▸ What is required:
From the first line of the listing below to the line containing "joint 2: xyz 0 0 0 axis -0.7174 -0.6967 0", write out everything exactly. No pictures.

-- Opening Marker --

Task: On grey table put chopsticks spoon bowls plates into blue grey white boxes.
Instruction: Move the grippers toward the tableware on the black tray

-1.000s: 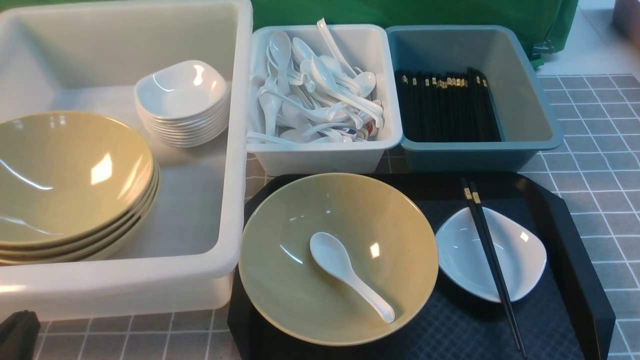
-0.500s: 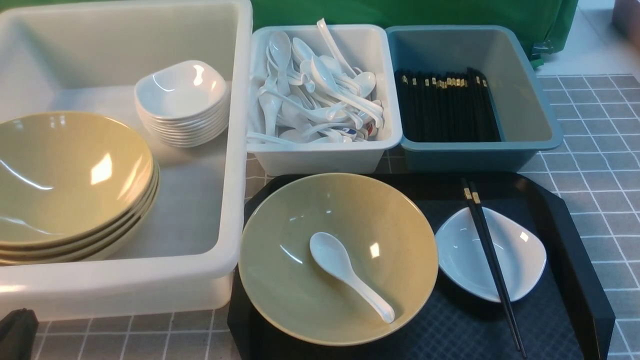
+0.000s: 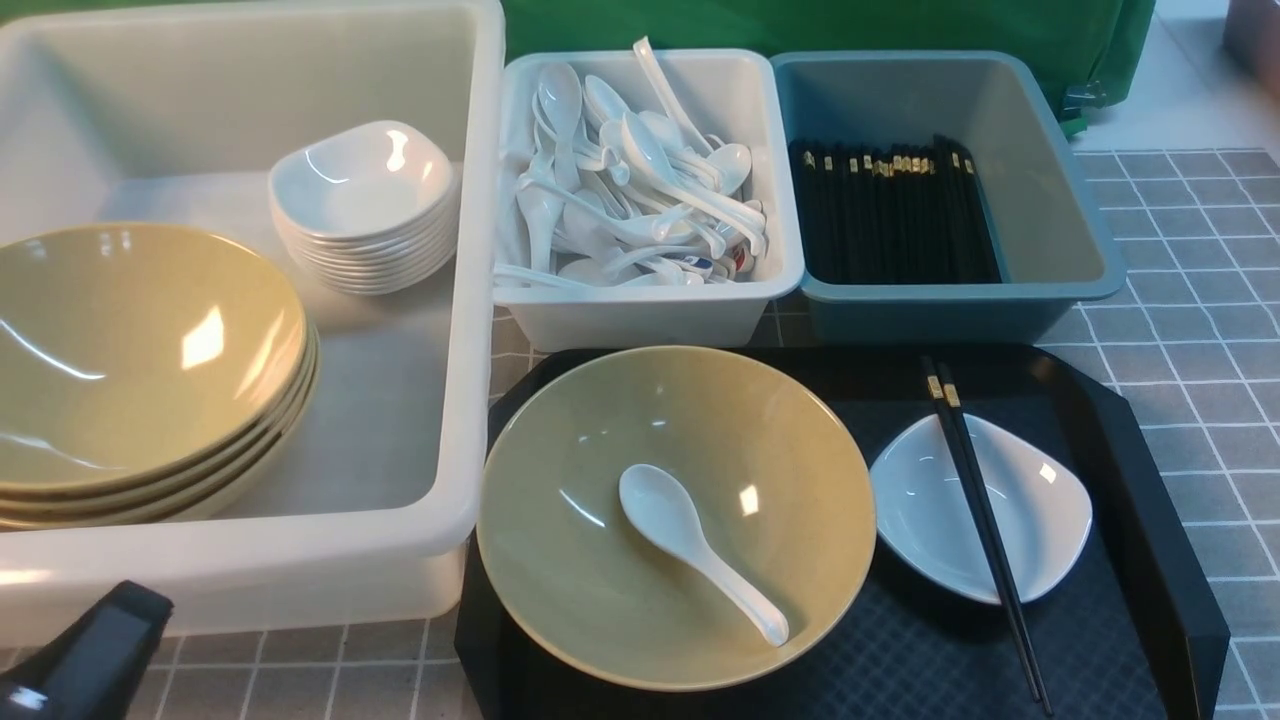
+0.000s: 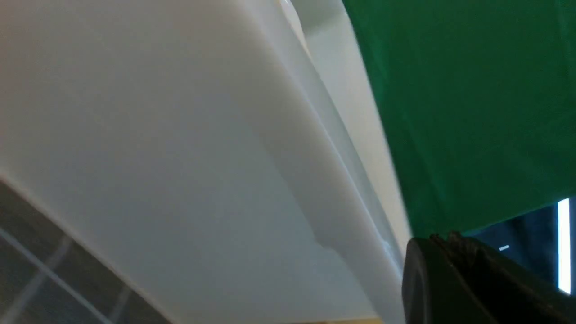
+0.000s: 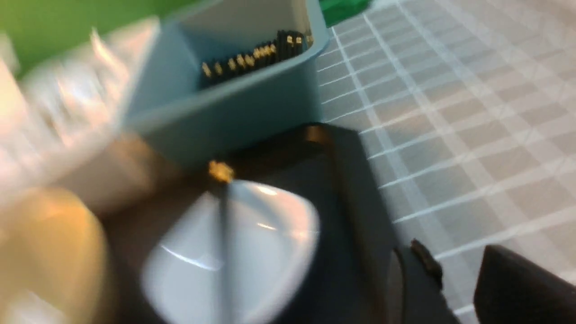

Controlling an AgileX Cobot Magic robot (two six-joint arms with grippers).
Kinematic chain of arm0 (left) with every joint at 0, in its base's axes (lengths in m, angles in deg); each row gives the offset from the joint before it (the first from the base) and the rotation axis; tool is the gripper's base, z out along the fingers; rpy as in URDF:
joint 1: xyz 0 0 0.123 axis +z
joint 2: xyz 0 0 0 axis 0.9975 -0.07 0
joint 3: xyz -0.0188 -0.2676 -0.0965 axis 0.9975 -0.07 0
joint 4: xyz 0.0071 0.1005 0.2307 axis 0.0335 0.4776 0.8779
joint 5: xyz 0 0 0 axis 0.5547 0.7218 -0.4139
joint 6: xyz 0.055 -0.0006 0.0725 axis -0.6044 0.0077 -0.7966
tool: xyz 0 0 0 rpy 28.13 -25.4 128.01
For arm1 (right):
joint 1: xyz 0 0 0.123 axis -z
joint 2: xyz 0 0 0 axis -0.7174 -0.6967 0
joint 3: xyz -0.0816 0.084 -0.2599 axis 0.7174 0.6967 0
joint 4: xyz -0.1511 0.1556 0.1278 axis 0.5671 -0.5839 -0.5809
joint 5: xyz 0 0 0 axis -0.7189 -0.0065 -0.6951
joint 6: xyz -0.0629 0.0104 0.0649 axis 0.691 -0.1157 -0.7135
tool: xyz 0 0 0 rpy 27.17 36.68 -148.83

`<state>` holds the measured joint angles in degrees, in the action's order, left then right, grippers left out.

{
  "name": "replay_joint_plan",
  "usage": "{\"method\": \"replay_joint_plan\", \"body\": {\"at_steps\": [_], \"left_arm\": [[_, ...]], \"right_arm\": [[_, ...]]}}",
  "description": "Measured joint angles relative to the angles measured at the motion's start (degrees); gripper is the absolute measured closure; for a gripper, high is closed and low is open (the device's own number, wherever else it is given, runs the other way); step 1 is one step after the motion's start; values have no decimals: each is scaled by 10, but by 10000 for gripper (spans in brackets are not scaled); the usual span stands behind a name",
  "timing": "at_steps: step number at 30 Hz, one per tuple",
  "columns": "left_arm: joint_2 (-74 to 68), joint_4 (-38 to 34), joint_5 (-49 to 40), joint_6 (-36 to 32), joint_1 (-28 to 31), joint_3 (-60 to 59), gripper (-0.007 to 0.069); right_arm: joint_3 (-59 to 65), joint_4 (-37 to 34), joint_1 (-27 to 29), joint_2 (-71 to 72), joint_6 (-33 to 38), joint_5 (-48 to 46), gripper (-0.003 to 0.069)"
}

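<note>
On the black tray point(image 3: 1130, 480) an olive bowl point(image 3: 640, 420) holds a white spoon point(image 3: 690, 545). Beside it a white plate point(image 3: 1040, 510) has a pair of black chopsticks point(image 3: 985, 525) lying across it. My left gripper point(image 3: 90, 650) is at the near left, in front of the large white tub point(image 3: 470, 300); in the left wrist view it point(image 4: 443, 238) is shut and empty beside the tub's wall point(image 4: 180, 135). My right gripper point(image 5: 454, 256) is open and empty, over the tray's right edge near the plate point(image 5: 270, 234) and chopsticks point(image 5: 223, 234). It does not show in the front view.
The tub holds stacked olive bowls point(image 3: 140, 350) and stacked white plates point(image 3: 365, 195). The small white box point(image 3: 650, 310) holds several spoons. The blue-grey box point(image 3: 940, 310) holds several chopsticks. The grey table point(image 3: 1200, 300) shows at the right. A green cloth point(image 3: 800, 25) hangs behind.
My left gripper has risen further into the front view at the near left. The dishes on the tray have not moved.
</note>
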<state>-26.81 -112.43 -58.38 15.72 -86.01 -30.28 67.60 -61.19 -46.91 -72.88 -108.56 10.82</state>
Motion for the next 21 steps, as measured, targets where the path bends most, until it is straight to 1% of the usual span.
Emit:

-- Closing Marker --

▸ Response to this exercise:
Task: On grey table put chopsticks spoon bowls plates into blue grey white boxes.
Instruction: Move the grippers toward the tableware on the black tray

-1.000s: 
-0.500s: 
+0.000s: 
+0.000s: 
+0.000s: 

Controlling an AgileX Cobot Magic robot (two six-joint arms with grippers).
Kinematic chain of arm0 (left) with every joint at 0, in its base's axes (lengths in m, angles in deg); each row gives the offset from the joint before it (the first from the base) and the rotation axis; tool is the gripper's base, z out along the fingers; rpy as in URDF:
joint 1: xyz 0 0 0.123 axis +z
joint 2: xyz 0 0 0 axis 0.9975 -0.07 0
joint 3: xyz -0.0188 -0.2676 -0.0965 axis 0.9975 -0.07 0
joint 4: xyz 0.0071 0.1005 0.2307 axis 0.0335 0.4776 0.8779
joint 5: xyz 0 0 0 axis 0.5547 0.7218 -0.4139
joint 6: xyz 0.055 -0.0006 0.0725 axis -0.6044 0.0077 -0.7966
tool: xyz 0 0 0 rpy 28.13 -25.4 128.01
For arm1 (right):
joint 1: xyz 0 0 0.123 axis -z
joint 2: xyz 0 0 0 axis -0.7174 -0.6967 0

With that, the answer is finished.